§ **WHAT THE TASK ASKS**
Go to the line containing "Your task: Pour" in the records below and print it and every following line exactly, on through the line containing "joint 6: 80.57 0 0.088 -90", then stop.

§ **Items listed in a dataset**
####################

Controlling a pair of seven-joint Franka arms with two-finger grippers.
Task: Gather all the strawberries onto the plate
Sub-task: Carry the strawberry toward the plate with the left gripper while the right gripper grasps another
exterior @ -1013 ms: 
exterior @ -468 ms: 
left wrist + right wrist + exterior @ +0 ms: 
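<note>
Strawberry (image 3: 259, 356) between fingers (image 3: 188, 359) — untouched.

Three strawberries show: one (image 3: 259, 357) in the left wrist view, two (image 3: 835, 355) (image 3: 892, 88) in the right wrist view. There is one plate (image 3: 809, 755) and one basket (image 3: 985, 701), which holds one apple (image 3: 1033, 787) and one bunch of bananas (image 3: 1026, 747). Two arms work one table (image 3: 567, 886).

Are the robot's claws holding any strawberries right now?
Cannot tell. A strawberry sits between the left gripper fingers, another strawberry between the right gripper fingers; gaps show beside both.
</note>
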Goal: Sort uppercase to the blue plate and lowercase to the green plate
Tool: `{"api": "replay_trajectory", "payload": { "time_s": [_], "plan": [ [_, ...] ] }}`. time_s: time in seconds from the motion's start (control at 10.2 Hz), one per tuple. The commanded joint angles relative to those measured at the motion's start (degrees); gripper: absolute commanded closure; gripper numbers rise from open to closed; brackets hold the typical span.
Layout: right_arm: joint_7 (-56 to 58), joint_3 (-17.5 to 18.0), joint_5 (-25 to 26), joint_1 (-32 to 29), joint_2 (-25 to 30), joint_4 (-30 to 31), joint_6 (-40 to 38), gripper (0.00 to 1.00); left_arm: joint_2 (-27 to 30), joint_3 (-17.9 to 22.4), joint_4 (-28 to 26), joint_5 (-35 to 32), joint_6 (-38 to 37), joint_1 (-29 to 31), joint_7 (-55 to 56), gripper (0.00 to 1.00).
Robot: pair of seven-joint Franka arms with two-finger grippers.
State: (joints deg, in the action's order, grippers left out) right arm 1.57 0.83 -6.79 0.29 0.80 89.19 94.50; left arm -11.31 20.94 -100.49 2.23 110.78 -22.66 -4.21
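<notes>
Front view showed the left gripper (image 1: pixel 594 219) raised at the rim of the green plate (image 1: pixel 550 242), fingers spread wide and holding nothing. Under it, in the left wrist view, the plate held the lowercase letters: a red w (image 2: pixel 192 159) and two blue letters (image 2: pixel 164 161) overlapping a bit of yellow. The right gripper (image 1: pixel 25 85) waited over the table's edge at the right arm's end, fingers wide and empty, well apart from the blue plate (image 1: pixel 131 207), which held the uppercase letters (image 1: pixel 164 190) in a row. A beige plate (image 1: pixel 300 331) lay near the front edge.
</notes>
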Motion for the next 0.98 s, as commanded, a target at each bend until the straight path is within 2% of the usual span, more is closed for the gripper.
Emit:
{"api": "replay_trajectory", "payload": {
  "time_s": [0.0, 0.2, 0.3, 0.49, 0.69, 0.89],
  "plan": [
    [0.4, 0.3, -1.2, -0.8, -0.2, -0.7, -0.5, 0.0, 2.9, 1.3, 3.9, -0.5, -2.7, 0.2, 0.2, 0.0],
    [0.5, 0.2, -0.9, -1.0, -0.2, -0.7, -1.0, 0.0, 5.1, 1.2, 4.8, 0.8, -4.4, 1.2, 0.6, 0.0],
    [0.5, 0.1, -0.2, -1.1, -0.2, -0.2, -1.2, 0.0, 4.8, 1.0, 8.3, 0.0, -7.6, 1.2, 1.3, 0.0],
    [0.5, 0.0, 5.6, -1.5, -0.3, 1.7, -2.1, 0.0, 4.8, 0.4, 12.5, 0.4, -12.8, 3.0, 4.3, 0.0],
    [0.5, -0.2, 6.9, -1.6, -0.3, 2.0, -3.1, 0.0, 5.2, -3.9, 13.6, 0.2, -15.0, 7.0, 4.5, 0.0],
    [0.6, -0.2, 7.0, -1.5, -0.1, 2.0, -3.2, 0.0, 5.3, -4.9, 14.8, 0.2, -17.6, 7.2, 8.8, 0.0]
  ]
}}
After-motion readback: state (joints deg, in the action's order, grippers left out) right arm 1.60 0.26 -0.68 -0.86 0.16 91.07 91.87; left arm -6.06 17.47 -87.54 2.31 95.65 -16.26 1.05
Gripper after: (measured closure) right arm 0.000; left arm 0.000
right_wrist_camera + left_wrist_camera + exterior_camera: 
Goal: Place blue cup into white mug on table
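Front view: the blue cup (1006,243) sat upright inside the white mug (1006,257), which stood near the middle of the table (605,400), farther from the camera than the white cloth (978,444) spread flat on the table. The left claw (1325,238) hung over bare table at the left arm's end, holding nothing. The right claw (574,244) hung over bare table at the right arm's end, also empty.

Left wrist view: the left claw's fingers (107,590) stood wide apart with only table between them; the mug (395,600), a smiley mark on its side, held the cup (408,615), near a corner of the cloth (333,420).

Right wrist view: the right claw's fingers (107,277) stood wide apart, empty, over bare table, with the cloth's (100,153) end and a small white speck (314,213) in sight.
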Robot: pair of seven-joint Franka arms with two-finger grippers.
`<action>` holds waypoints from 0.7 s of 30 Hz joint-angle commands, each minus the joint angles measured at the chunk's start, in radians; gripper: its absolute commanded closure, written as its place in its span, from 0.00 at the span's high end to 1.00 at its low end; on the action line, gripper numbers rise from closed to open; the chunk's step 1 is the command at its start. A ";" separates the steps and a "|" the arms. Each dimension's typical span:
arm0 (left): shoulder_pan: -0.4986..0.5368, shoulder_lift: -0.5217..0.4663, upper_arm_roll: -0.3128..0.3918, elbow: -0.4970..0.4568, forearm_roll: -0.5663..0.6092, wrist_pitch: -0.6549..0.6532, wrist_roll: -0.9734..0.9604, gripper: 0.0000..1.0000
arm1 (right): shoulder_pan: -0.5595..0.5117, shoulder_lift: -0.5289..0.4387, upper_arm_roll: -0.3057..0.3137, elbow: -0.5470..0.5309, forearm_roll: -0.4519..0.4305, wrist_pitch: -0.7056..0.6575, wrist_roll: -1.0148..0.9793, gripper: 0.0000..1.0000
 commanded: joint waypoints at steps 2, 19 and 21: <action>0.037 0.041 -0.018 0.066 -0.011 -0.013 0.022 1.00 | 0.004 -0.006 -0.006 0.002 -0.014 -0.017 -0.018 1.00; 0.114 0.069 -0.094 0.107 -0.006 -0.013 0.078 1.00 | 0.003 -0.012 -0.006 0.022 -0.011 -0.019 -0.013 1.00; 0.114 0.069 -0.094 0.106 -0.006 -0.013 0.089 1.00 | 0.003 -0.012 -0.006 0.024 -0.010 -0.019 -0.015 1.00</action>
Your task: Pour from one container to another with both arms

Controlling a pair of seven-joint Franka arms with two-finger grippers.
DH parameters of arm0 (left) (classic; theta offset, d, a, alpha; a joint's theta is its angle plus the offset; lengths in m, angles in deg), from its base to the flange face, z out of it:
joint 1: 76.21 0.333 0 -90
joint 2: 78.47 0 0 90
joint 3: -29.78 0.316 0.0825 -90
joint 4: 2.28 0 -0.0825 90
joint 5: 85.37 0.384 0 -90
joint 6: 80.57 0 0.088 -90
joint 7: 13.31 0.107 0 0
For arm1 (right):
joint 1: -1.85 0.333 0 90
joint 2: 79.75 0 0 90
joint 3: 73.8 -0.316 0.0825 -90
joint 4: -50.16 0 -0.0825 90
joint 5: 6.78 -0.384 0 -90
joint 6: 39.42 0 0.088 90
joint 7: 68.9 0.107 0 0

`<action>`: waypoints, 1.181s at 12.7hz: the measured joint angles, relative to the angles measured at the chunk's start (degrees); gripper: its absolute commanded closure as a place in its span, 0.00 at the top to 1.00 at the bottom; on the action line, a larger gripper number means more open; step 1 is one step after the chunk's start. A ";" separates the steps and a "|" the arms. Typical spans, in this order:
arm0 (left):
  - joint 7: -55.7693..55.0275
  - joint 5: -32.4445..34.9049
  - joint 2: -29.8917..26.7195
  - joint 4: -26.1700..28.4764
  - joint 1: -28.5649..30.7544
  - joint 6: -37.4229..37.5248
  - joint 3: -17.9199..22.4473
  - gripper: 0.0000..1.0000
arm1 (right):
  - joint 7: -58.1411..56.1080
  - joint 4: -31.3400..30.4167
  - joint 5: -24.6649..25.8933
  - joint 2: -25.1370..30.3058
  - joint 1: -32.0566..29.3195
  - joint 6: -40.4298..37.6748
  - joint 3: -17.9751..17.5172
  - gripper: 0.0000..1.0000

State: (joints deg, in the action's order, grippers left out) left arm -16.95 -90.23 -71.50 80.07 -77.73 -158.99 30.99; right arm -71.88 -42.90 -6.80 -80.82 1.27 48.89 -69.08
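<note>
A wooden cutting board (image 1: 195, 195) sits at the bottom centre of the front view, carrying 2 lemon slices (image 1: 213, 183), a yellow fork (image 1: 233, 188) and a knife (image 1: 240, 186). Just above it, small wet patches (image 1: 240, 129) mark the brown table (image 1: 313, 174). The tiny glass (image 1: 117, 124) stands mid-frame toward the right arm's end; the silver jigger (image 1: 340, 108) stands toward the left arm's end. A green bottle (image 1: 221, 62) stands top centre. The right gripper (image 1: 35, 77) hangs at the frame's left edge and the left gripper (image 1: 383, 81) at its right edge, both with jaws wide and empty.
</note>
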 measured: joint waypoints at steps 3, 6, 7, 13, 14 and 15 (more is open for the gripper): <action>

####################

§ **RESPONSE**
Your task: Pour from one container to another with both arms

Controlling a pair of seven-joint Franka arms with two-finger grippers.
DH parameters of arm0 (left) (classic; theta offset, d, a, alpha; a joint's theta is its angle plus the offset; lengths in m, angles in deg), from its base to the flange face, z out of it:
joint 1: 76.21 0.333 0 -90
joint 2: 78.47 0 0 90
joint 3: -29.78 0.316 0.0825 -90
joint 4: 2.28 0 -0.0825 90
joint 5: 85.37 0.384 0 -90
joint 6: 80.57 0 0.088 -90

The response to the exercise is now complete.